Vladimir Putin is reportedly reaching out to Greek leaders, trying to affect the outcome of the recent crisis. On Sunday, Greek voters once again defied European leaders and voted against approving new austerity measures.
To obfuscate matters further, Greece seems to be making overtures to the Russian government. With the EU still reeling from Russia’s annexation of Crimea, Greek Prime Minister Alexis Tsipras’s meeting with Russian President Vladimir Putin comes at a very unwelcome time.
A Greek default and economic collapse spells possible disaster for the Eurozone economy and, therefore, for the Russian economy as well. However, the turmoil between Greece and its creditors carries promise for extended Russian influence within the country and the region.
Russia, additionally, maintains interests in Greece as Russia’s new Turkish Stream Pipeline, a natural gas supply line which would strengthen Russia’s stranglehold on European energy, ends in the Greek state.

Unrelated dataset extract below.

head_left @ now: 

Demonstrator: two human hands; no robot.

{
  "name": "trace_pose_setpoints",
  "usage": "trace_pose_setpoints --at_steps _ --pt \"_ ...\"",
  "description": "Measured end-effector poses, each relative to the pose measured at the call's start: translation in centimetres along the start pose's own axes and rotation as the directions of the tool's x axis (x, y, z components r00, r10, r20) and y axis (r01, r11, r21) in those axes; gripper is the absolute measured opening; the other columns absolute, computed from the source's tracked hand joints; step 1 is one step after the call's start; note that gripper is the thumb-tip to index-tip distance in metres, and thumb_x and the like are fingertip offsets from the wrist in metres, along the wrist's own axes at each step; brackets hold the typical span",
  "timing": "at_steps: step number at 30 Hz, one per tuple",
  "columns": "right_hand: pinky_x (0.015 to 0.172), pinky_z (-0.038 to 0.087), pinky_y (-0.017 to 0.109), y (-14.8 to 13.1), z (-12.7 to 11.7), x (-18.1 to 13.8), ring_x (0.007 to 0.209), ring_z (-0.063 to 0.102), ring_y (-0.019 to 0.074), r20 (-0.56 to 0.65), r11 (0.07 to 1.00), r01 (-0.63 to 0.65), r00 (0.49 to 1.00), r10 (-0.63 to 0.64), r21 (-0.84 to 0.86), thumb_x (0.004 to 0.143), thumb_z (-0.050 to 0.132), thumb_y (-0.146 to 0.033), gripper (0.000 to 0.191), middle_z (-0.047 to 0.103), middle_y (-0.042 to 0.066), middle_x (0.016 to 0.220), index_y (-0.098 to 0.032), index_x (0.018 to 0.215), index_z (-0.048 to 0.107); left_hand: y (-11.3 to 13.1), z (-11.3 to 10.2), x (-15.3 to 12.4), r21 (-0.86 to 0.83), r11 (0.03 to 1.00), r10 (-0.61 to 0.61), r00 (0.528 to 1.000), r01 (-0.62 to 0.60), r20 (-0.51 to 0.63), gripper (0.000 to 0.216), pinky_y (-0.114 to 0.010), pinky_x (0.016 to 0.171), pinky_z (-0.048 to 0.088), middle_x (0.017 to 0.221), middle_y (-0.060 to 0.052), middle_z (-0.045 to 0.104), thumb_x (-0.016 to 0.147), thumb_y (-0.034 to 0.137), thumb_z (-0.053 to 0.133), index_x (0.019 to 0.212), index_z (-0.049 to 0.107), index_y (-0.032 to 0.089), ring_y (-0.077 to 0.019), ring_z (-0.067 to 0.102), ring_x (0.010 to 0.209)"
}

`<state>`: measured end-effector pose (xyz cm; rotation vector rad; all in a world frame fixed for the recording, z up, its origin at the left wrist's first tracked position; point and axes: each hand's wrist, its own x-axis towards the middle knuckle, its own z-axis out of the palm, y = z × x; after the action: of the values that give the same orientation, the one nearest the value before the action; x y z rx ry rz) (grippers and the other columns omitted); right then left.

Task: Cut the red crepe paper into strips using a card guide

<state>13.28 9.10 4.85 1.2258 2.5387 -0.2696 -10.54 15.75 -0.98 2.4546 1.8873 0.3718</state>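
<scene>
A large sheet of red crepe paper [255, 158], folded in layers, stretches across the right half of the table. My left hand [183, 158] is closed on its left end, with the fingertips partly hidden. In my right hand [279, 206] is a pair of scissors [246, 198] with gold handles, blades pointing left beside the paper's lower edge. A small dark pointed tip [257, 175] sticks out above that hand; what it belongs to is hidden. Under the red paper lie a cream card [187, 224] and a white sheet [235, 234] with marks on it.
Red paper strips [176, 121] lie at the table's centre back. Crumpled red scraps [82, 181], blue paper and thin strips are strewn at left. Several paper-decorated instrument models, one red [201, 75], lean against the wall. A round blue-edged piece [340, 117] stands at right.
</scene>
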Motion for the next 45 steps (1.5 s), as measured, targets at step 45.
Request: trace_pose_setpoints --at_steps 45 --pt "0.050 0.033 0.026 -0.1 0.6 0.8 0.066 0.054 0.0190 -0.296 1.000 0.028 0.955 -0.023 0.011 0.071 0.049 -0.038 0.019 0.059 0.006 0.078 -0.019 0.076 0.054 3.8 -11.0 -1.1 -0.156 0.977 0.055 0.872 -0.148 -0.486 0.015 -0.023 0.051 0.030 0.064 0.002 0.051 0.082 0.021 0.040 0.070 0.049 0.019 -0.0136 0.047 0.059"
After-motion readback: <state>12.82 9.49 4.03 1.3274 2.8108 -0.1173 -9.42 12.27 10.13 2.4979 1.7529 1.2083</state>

As the situation develops, the question must be asked: If the Eurozone sees a “Grexit,” to whom will Greece turn? The answer seems painfully clear as the Greek-initiated talks with Russia discussed “several questions on the further development of Russian-Greek cooperation.” The leftist, anti-austerity leadership within Greece has continually exploited this growing relationship as talks with creditors strain.
For now, however, Putin “expressed his support to the people of Greece in overcoming the difficulties facing the country” and hopes the Greeks quickly develop a solution with their creditors.
On the Eurozone side, many contingents have formed, ranging from Spain’s willingness to bailout Greece to Italy’s hardline position that a second Greek bailout proposal “must resolve Greece’s debt crisis once and for all.”
Germany, a major creditor and leader of negotiations, appears to bear the most risk. Consultancy Eurasia Group sated: “If Grexit does occur in these circumstances, Germany will be blamed, something it has always wanted to avoid.”
While the world waits for a new Greek proposal, all sides are mustering their forces to deal with this crisis.
Russia called for a closed session summit of BRICS countries to be held in Russia this week. The countries attending include Brazil, India, China, and South Africa.
An emergency summit on Greece will be held on Tuesday after German Chancellor Angela Merkel and French President Francois Hollande develop a cohesive Greek strategy in Paris. At the summit, the European leaders expect a new bailout proposition from Greece.